As the moving truck pulled away we looked at the forty or fifty cardboard boxes that contained our life, such as it is. We were beyond exhausted; it was time to grab something to eat and go to bed. But we leapt into the unpacking like crazy people, razoring open boxes, placing whatever treasure we found in some random corner of some random room and then stuffing all the wrapping paper back into the box. The next morning we woke to a house filled floor-to-ceiling with empty cardboard boxes. We couldn’t find the kitchen. So I went online and found Juan from The People’s Junk Removal Co. and he and his partner came out and took it all away. Then two days later — as the empty boxes piled up again — Juan came back to clear them as well.
At the end of the third day Jill was leaning various paintings and sculptures against the walls where they would eventually hang and she called to me in the kitchen, where I was trying to put some order to my batterie de cuisine.
“Honey,” she called, “where’s the second bird?”
“The second what?”
“Emile’s birds. I have the guy, but I can’t find his girlfriend.”
Emile Norman, who passed away a few years ago at the age of ninety-one was a Big Sur artist and legend. We bought land from him, built a house and were his neighbors and friends for the last twelve or so years of his life. He created a pair of inlaid wood birds for our bedroom wall in Big Sur and the birds have been with us ever since. It was not okay to lose one of Emile’s birds.
On a whim, I called Juan.
“Oh, no way, Mr. Tucker; I’m really sorry to tell you this but we took all your stuff to the landfill two days ago.”
“The landfill?” The word had finality to it.
“You know, if you had just told me it was in there I would have saved it for you,” said Juan.
I let this pass.
Two days later the phone rang in the middle of dinner. It was Juan.

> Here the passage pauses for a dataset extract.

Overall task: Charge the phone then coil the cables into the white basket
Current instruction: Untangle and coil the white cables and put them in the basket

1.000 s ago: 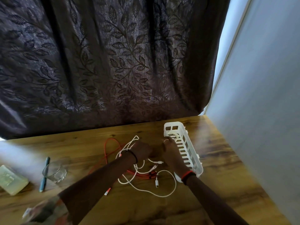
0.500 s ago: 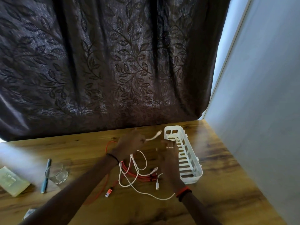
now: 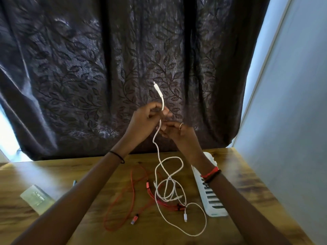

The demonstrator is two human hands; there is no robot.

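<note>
My left hand (image 3: 145, 119) is raised high above the table and pinches a white cable (image 3: 160, 156) just below its plug, which points upward. My right hand (image 3: 175, 132) sits right below it, fingers curled around the same cable. The rest of the white cable hangs down and lies in loose loops on the table. A red cable (image 3: 123, 197) lies tangled with it on the wood. The white basket (image 3: 211, 200) lies on the table at the right, partly behind my right forearm. No phone is identifiable.
A wooden table (image 3: 247, 191) fills the lower view. A pale green rectangular object (image 3: 37, 198) lies at the left, a pen tip (image 3: 74, 182) beside my left arm. A dark leaf-patterned curtain (image 3: 88, 68) hangs behind, a grey wall (image 3: 292, 103) on the right.
Both hands rose from the table surface, lifting one end of the white cable high in front of the curtain. The view tilted and the glass is no longer visible.
</note>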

“I kept going back to the landfill to check with the guy and today he told me he had the bird.”
“Oh, my God,” said Jill, who had taken the call.
“But he said that it’s his bird now. He said everything in the landfill belongs to him.”
“He said he could get fifty dollars for it, so I offered him thirty and he took it.”
So, you have it?”
“Yeah, I got it. Tomorrow, we’re working in Norwalk. You can meet me there and pick it up. I gave him thirty dollars, okay?”
The next day we met Juan in the parking lot of a McDonald’s in South Norwalk. It was like a drug deal.
“You gave him thirty dollars?” I asked.
His eyes lit up like the McDonald’s sign. Everybody was happy — Juan, the landfill guy, the bird and, especially, us.